▶ Exercise instructions:
The reply should contain the full listing exactly as written and no pictures at all.

--- Provided data Enclosed Below ---

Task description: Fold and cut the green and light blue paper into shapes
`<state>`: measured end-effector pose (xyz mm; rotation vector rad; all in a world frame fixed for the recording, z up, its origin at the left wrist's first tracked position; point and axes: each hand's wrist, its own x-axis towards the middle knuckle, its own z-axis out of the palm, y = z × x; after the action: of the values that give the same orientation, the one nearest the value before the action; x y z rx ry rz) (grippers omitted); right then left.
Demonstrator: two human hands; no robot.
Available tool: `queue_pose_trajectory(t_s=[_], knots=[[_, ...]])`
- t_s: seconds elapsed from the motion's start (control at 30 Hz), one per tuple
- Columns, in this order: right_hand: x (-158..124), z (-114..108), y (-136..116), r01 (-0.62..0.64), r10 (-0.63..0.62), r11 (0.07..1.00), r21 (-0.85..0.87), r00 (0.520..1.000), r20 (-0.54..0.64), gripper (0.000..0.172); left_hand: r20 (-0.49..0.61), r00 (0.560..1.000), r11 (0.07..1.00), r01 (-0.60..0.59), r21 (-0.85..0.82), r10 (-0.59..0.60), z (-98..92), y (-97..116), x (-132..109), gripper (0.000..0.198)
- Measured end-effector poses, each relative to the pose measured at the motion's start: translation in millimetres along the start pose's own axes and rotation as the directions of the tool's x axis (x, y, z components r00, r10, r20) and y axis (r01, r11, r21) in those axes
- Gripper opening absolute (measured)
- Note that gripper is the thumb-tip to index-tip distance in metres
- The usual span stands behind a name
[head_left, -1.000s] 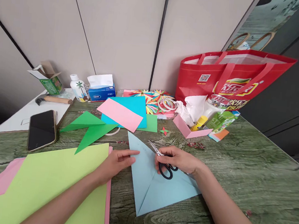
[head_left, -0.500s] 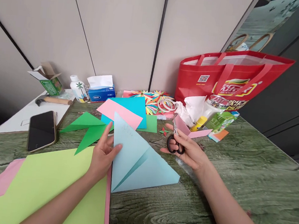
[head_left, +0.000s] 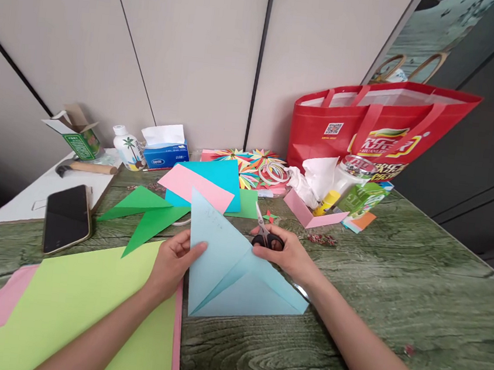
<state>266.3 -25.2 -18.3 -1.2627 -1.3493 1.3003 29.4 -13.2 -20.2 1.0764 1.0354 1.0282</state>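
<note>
A folded sheet of light blue paper (head_left: 224, 271), roughly triangular, is held upright above the table. My left hand (head_left: 172, 262) pinches its left edge, thumb on the front face and fingers behind. At the upper right edge is my right hand (head_left: 286, 251), closed around scissors (head_left: 264, 232) with black handles, their blades pointing up. The right thumb lies at the paper's edge; whether it grips the paper too I cannot make out. Behind the paper lie a pink paper strip (head_left: 194, 184), a teal sheet (head_left: 225, 177) and green folded paper pieces (head_left: 150, 222).
Yellow-green sheets (head_left: 96, 316) lie at the front left, near a phone (head_left: 68, 216) and a hammer (head_left: 87, 167). Along the back stand a bottle (head_left: 127, 148), a tissue pack (head_left: 165, 150) and a red bag (head_left: 323, 134). A glue stick (head_left: 327, 203) sits in a pink paper tray (head_left: 314, 218).
My right hand has moved left with the scissors to the blue paper's upper edge. The paper's right flap has opened out a little. My left hand keeps its hold.
</note>
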Motion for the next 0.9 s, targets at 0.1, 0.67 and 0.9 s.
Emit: queue_pose_trajectory(t_s=[0.1, 0.67, 0.9], knots=[[0, -1, 1, -0.010, 0.011, 1.000, 0.029, 1.000, -0.005, 0.034, 0.106, 0.989, 0.994, 0.098, 0.057, -0.104, -1.9, -1, 0, 0.033], [1, -17, -4, -0.091, 0.088, 0.996, 0.019, 0.988, 0.125, 0.053, -0.068, 0.984, 0.986, 0.165, 0.019, -0.163, -8.7, 5, 3, 0.036], [2, -15, 0, -0.122, 0.118, 0.984, 0.131, 0.992, 0.034, 0.048, 0.145, 0.954, 0.964, 0.264, 0.008, -0.263, -7.1, 7, 0, 0.039]])
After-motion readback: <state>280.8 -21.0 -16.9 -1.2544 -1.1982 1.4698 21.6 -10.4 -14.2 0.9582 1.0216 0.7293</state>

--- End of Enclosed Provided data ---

▶ Exercise answer:
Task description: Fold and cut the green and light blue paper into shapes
`<state>`: measured end-effector pose (xyz mm; rotation vector rad; all in a world frame fixed for the recording, z up, its origin at the left wrist's first tracked position; point and axes: each hand's wrist, its own x-axis towards the middle knuckle, its own z-axis out of the palm, y = z × x; after the action: of the values that give the same orientation, the one nearest the value before the action; x y z rx ry rz) (grippers omitted); right then left.
Demonstrator: two human hands; no robot.
Available tool: `queue_pose_trajectory(t_s=[_], knots=[[_, ...]])`
- t_s: seconds elapsed from the motion's start (control at 30 Hz), one per tuple
- Columns, in this order: right_hand: x (-158..124), z (-114..108), y (-136..116), r01 (-0.62..0.64), r10 (-0.63..0.62), r11 (0.07..1.00), r21 (-0.85..0.87), r00 (0.520..1.000), r20 (-0.54..0.64), gripper (0.000..0.172); left_hand: r20 (-0.49..0.61), r00 (0.560..1.000), r11 (0.07..1.00), r01 (-0.60..0.59), r21 (-0.85..0.82), r10 (-0.59..0.60), z (-98..92), y (-97..116), x (-132..109), gripper (0.000..0.198)
- Measured end-effector poses, each relative to the pose measured at the motion's start: translation in millimetres along the start pose's own axes and rotation as the directions of the tool's x axis (x, y, z components r00, r10, r20) and y axis (r01, r11, r21) in those axes
- Gripper opening absolute (measured)
- Note that gripper is the thumb-tip to index-tip distance in metres
- The usual span stands behind a name
[head_left, -1.000s] 
[head_left, -0.500s] 
[head_left, +0.000s] 
<state>266.3 -25.2 -18.3 -1.2627 -1.3493 1.3003 29.4 -13.2 -20.2 1.0764 1.0354 1.0282</state>
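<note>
A folded sheet of light blue paper (head_left: 224, 271), roughly triangular, is held upright above the table. My left hand (head_left: 172, 262) pinches its left edge, thumb on the front face and fingers behind. At the upper right edge is my right hand (head_left: 286, 251), closed around scissors (head_left: 264, 232) with black handles, their blades pointing up. The right thumb lies at the paper's edge; whether it grips the paper too I cannot make out. Behind the paper lie a pink paper strip (head_left: 194, 184), a teal sheet (head_left: 225, 177) and green folded paper pieces (head_left: 150, 222).
Yellow-green sheets (head_left: 96, 316) lie at the front left, near a phone (head_left: 68, 216) and a hammer (head_left: 87, 167). Along the back stand a bottle (head_left: 127, 148), a tissue pack (head_left: 165, 150) and a red bag (head_left: 323, 134). A glue stick (head_left: 327, 203) sits in a pink paper tray (head_left: 314, 218).
My right hand has moved left with the scissors to the blue paper's upper edge. The paper's right flap has opened out a little. My left hand keeps its hold.
</note>
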Motion for the next 0.9 s, targets at 0.1, 0.67 and 0.9 s.
Emit: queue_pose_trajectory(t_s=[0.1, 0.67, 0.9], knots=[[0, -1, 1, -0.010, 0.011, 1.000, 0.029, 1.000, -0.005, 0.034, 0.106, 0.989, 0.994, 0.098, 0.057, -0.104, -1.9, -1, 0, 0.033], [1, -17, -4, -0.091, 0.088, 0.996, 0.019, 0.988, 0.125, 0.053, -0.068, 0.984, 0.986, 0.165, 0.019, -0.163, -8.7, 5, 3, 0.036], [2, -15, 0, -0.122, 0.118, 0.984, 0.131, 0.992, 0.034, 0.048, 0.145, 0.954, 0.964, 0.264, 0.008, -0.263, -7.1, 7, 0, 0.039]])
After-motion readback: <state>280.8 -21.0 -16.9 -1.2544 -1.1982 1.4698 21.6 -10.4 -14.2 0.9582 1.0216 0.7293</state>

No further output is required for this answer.